JD – Corrijo: não dirigi Jonas Bloch nem Carlos Kroeber.
Com estes trabalhei junto, fomos parceiros. Dirigi Mayer em “Futebol
alegria do povo”, uma peça que escrevi com Carlos Alberto Ratton. Mas é
com alegria que vejo como Jonas e Mayer consagraram suas carreiras no
cinema, tevê e teatro brasileiros, assim como Kroeber, já falecido,
também se destacou como ator e diretor no Rio e em São Paulo,
particularmente, na Cia. Tonia-Celi-Autran, de saudosa memória.
VF – Como ator, o
senhor atuou em algumas memoráveis peças de vanguarda, como “Fim de
Jogo”, de Beckett; “Halloween” de Ghederolde; “Numância” (Cervantes),
com direção de Amir Haddad; “O Interrogatório”, de Peter Weis; “Geração
em Revolta” (Look back in anger) de John Osborne, entre outras.
Como o senhor define o seu trabalho de ator e as quantas andam essa
função nesses últimos tempos?
JD – Sempre me achei um ator instintivo, mas não faltou,
no meu trabalho de intérprete um certo racionalismo, uma dissecação
intrínseca das características do personagem a ser interpretado. Sempre
acreditei, como acredito, em Stanislavski e no seu método para criar um
personagem. Não acertei sempre. A carreira de um ator não é fácil e às
vezes a gente não consegue atingir o alto nível que desejamos numa
interpretação. Mas tive muitas avaliações, de vários críticos do país,
elogiosas. Também não tive, como ator, tantas oportunidades. Por questão
de circunstância, no Teatro Experimental, no Grupo ou na Casa de Cultura
Oswaldo França Júnior, muitas vezes tive que abdicar da função de ator
para dirigir o espetáculo. Não tenho do que me queixar. Atualmente não
estou mais na ativa no teatro. Agora é tempo de ficar na platéia.
VF – Sua esposa,
Maria Amélia Dorneles (Mamélia Dorneles), também é atriz e já foi
dirigida pelo senhor. Como foi a experiência de dirigi-la?
JD – É engraçado que lá pelos idos de 59, quando ela
estreou “A cantora Careca”, do Ionesco, sob a direção de Carlos Kroeber,
eu tinha minhas dúvidas sobre o acerto do convite feito a ela por
Kroeber. Mas Mamélia revelou-se uma atriz de talento, e também diretora
brilhante e figurinista criativa. Nas vezes que a dirigi, ela já era uma
atriz experiente e competente.
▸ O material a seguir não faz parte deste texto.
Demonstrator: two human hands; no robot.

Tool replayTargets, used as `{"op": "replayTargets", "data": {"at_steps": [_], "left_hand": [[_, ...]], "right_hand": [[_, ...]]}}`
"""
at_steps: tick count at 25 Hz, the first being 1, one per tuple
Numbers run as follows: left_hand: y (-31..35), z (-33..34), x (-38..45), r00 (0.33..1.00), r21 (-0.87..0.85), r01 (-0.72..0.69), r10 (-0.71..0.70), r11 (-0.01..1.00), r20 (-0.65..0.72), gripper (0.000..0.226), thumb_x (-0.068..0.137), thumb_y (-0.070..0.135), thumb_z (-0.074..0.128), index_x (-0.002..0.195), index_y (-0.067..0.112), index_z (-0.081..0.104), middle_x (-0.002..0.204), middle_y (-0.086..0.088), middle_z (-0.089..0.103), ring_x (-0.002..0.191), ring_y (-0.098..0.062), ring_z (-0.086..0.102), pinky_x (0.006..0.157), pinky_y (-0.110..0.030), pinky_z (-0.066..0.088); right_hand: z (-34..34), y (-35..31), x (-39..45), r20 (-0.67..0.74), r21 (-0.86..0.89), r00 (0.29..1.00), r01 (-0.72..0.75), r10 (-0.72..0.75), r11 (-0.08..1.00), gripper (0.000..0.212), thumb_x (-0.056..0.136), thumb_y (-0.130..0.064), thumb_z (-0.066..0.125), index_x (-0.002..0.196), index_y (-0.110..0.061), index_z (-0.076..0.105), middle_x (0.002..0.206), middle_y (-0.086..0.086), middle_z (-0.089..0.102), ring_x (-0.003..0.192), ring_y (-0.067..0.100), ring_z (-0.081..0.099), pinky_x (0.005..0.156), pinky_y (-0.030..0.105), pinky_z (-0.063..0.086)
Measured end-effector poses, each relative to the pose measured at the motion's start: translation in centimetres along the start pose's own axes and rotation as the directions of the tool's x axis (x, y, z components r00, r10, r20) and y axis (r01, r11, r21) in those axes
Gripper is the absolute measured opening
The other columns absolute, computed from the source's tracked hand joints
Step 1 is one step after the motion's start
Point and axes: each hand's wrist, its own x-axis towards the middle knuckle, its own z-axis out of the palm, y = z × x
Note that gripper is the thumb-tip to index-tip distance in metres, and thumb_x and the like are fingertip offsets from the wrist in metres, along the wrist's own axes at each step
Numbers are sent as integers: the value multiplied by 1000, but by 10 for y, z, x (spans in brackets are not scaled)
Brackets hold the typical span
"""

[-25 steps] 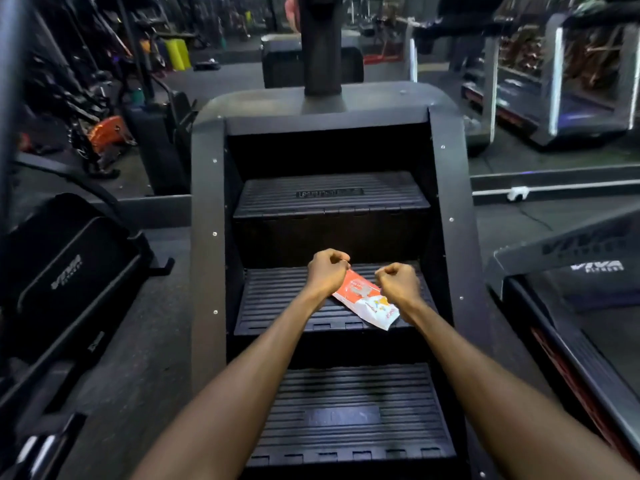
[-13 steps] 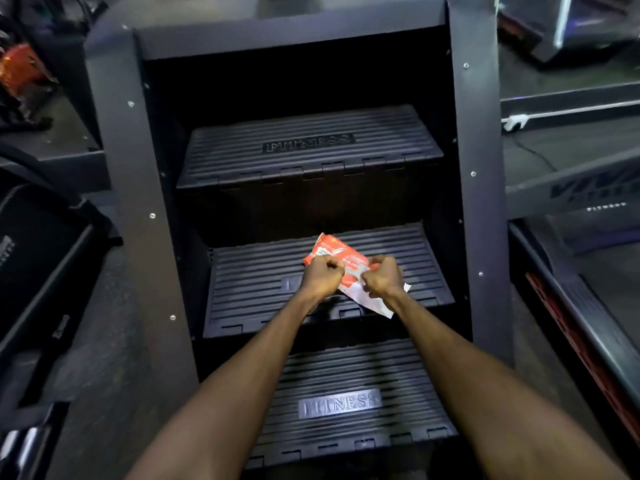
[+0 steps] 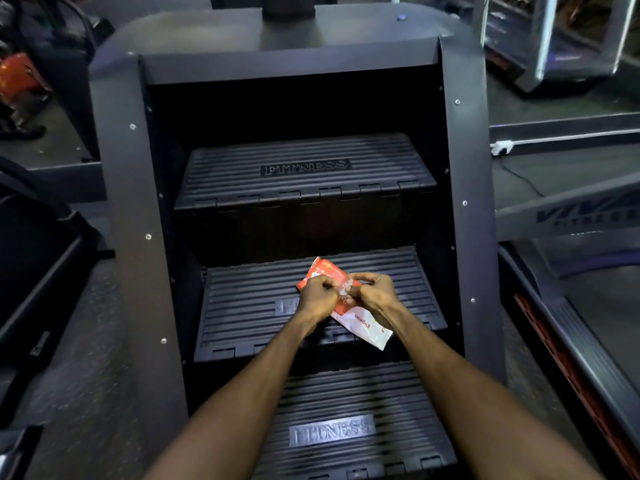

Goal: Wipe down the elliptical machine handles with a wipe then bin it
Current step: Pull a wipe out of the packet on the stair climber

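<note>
A red and white wipe packet point(image 3: 360, 322) is held between both hands above the middle step of a black stair machine point(image 3: 117, 209). My left hand point(image 3: 317, 296) grips the packet's red upper end. My right hand point(image 3: 375, 292) pinches the packet close beside the left hand, fingers curled at its middle. The packet's white lower end hangs out below my right wrist. No loose wipe shows. No handles are in view.
The stair machine's ribbed steps marked FITNESS point(image 3: 306, 166) rise in front of me. A treadmill deck point(image 3: 568, 344) lies to the right, dark gym equipment point(image 3: 38, 271) to the left. An orange object point(image 3: 15, 76) sits far left on the grey floor.
The camera has tilted down and nearer to the steps. My hands have drawn together on the packet, and my right hand's fingers now work at its middle.
</note>
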Motion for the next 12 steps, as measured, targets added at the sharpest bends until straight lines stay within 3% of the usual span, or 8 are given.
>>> {"op": "replayTargets", "data": {"at_steps": [3, 6, 9, 12], "left_hand": [[-2, -5, -1, 998, -44, 0, -3, 999, -60, 26, 83, -3, 56, 78, 21, 65, 84, 0, 68, 81, -18, 62, 78, -34, 53], [-2, -7, -9, 992, -49, -50, 43, 998, -122, 27, 80, -6, 57, 84, 20, 66, 94, -3, 71, 84, -16, 63, 80, -30, 51], [12, -13, -26, 980, -100, -177, 166, 979, -108, 12, 81, 5, 70, 88, 16, 68, 92, 1, 71, 86, -14, 64, 81, -28, 50], [30, -27, -50, 944, -135, -329, 327, 935, -41, 15, 81, 20, 77, 94, 14, 72, 92, 1, 73, 84, -9, 67, 78, -24, 53]], "right_hand": [[-1, -11, -12, 75, -34, 997, 17, -14, 999, 17, 82, 17, 63, 94, 7, 68, 75, 19, 69, 52, 20, 61, 55, 30, 56], [-4, -29, -33, 89, -3, 994, 64, -64, 998, 20, 82, 21, 50, 84, 6, 63, 72, 19, 59, 44, 15, 54, 46, 25, 47], [-11, -52, -58, 103, 77, 990, 88, -96, 993, 22, 82, 18, 47, 83, 1, 62, 65, 15, 57, 41, 12, 53, 46, 23, 43], [-16, -71, -85, 103, 69, 990, 94, -100, 993, 18, 83, 8, 57, 82, -6, 68, 59, 7, 66, 44, 10, 58, 51, 23, 39]]}}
Foi uma parceira em toda a minha vida.
VF – Ainda na década
de 1960, o senhor dirigiu “Bolota Contra o Bruxo”, peça infantil, do
ator, dramaturgo e diretor Jonas Bloch, que passa a ser o seu principal
parceiro no TE até 1969. Com ele também se produziu “O Homem e Seu
Grito” e “Oh! Oh! Oh! Minas Gerais”. Como foi para o senhor a
experiência se trabalhar com Jonas Bloch?
JD
– Jonas e eu tínhamos muitas afinidades, inclusive
ideológicas, politicamente falando. Mas também sabíamos muito bem que
teatro queríamos fazer, no início de nossa parceria, e que teatro era
preciso fazer depois que a ditadura militar se estabeleceu no comando do
país. Foram cinco anos de um trabalho conjunto que rendeu bons frutos. E
um grande sucesso, como foi “Oh!OH!Oh! Minas Gerais”.
Em seu livro, Dangelo
resgata 40anos do teatro em Minas Gerais.
VF - Em 2003, quando
Aécio Neves chegou ao governo de Minas Gerais, o senhor assumiu
presidência do Instituto Cultural Banco de Desenvolvimento de Minas
Gerais - BDMG Cultural. Como o senhor analisa o fomento à cultura em
Minas Gerais durante as gestões de Aécio Neves?
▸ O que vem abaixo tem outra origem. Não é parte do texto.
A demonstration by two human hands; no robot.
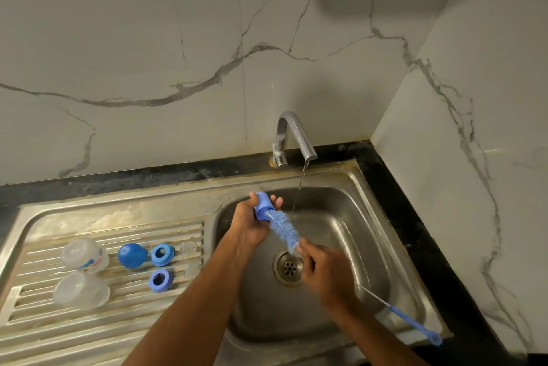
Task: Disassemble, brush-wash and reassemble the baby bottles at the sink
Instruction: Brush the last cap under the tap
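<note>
Head view looked down on a steel sink [370, 217] at the centre and lower right of the frame. Above the basin, just left of centre, the left hand [252, 223] was curled round a blue cap [263, 206], its open end facing lower right. The bristle end of a blue bottle brush [283, 227] sat in that opening. The brush's long axis ran diagonally from the cap down to the lower right, its wire stem passing through the right hand [326, 270] and its blue handle [415, 325] ending over the sink's lower right rim. The right hand's fingers were closed round the stem just below the bristles; motion blur hid the exact grip.

A thin stream of water [299, 187] fell from the bent chrome tap [292, 136] into the basin, just to the right of the cap and not touching it. The drain [289, 268] lay below the brush.

On the ribbed draining board [103, 324] at the lower left lay two clear bottles [84, 254] on their sides, one above the other, a blue domed cap [132, 254], two blue screw rings [162, 254], and two clear teats [188, 248] at the right of the row.

A black counter edge [118, 180] bordered the sink, and white marble-veined wall [148, 39] met in a corner at the upper right.
</note>
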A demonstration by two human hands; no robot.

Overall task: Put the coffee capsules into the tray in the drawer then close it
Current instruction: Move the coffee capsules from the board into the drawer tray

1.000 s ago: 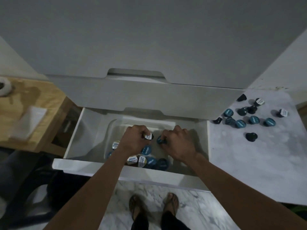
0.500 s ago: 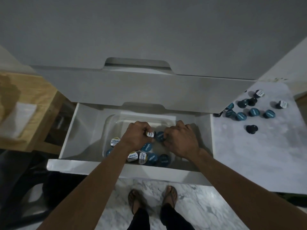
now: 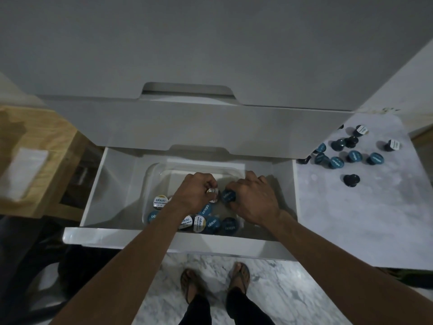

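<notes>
A white drawer (image 3: 117,184) stands pulled out, with a clear plastic tray (image 3: 153,174) inside it. Several teal and white-lidded coffee capsules (image 3: 212,225) lie in the tray's near half. Both fists hover over the tray. My left hand (image 3: 194,192) is closed on a white-lidded capsule (image 3: 212,191). My right hand (image 3: 253,198) is closed on a teal-lidded capsule (image 3: 227,196). The two held capsules are nearly touching. Several more capsules (image 3: 353,157) lie scattered on the marble counter (image 3: 351,226) to the right.
A shut drawer front (image 3: 187,127) with a cut-out handle overhangs the open drawer's back. A wooden table (image 3: 35,146) with a white cloth stands at the left. My sandalled feet (image 3: 215,282) are on the marble floor below the drawer front.
Both hands stay over the tray, each still holding its capsule. They have shifted only slightly, and the camera view has tilted a little.
</notes>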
JD – Das mais profícuas. Basta ver as iniciativas da
Secretaria de Estado da Cultura para além da Lei de Incentivo, que é da
gestão Eduardo Azeredo. Programas de incentivo como o Música Minas,
Filme Minas, Cena Minas e modificações importantes na Lei Estadual de
Incentivo à Cultura, a criação do Conselho Estadual do Patrimônio, do
Fundo Estadual de Cultura, da Superintendência de Artesanato, do Centro
Cultural Praça da Liberdade, do centro de Referência da Arte Popular,
foram todas iniciativas tomadas no governo Aécio Neves.
JD - Convidado em
várias oportunidades para trabalhar com teatro em grandes centros como
Rio de Janeiro e São Paulo, o senhor sempre optou pela carreira de
professor universitário. Por que nunca deixou Minas?
JD – O teatro sempre foi uma atividade paralela à minha
vocação profissional, a de ser professor de Morfologia na Faculdade de
Medicina da UFMG em tempo integral e dedicação exclusiva. Nunca tive
razões para mudar de rumo e abraçar a carreira de ator ou diretor em
outros centros do país. Estive bem em Minas. Minas está em mim.
VF – Como o senhor
vê a produção teatral brasileira atualmente?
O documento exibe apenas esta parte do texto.